Mickael a 30 ans, il est instituteur, marié. Il venait juste de devenir papa au moment de cet interview.

Il a échappé à la misère grâce au parrainage. Sa reconnaissance envers son parrain l'a conduit à donner le prénom de son parrain à son fils, en souvenir de leur correspondance... Une belle histoire !

 

 

"En 1981, j’ai commencé à aller à l’école, comme tous les enfants de mon âge. Mais, j’ai dû arrêter après deux trimestres. Ma mère m’élevait seule depuis le décès de mon père et nous étions trop pauvres.

 

En 1983, j’ai pu être scolarisé à nouveau…. Après la grande famine de 1984, je ne pouvais plus payer mon uniforme. J’avais 7 ans, j’ai dû commencer à travailler comme gardien de troupeau. J’allais de famille en famille, parfois très loin de chez moi, pour gagner 50 shillings par mois (un peu plus de 50 centimes d’euros)

 

En 1987, j’ai rencontré un  professeur qui travaillait dans une école rattachée à Compassion Kénya. Il a décidé de m’intégrer au programme de développement et de me rechercher un parrain.
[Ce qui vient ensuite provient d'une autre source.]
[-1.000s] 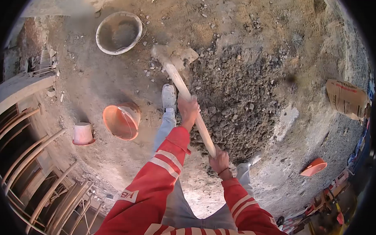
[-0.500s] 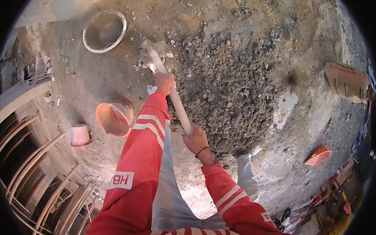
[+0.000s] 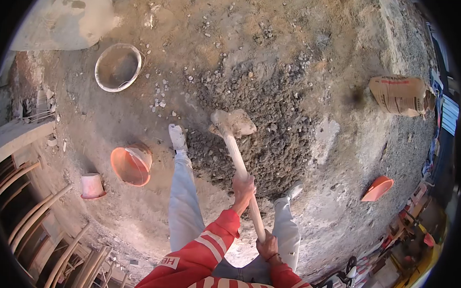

Chris a répondu présent !

 

J’ai donc repris ma scolarité là où je l’avais arrêtée, en deuxième année.

 

L’équipe de Compassion m’a acheté un uniforme pour pouvoir reprendre l’école, grâce au soutien envoyé par mon parrain, mais ils m’ont aussi nourri car j’avais réellement faim et souffrais de carences alimentaires. Toute ma scolarité, payante à l’époque (ce qui heureusement a changé depuis 2003) et tous mes besoins en fournitures, livres, uniformes et  chaussures nécessaires pour poursuivre ma scolarité ont été pris en charge.

 

Les lettres que j’ai échangées avec mon parrain ont été très importantes pour moi. Nous partagions nos difficultés. J’étais au courant des difficultés de Chris et son épouse pour avoir un enfant, puis de leur divorce. Encore aujourd’hui il m’arrive parfois de relire ces lettres.

 

Je réussissais bien dans mes études et j’ai pu entrer dans une école de formation pour instituteur, toujours grâce au soutien de mon parrain et de Compassion.

 

Je suis maintenant responsable de l’un des centres de Compassion Kenya, dans la région d’Embu, au nord du pays. Je n’imagine pas travailler ailleurs. J’ai pleuré, j’ai vécu la misère mais à présent j’ai une place dans la société, je suis professeur, je veux aller plus loin, apporter cette merveilleuse opportunité à d’autres.

 

            Aujourd’hui est un des plus beaux jours de ma vie. Je viens de devenir papa. J’ai appelé mon fils Chris. Comme mon parrain.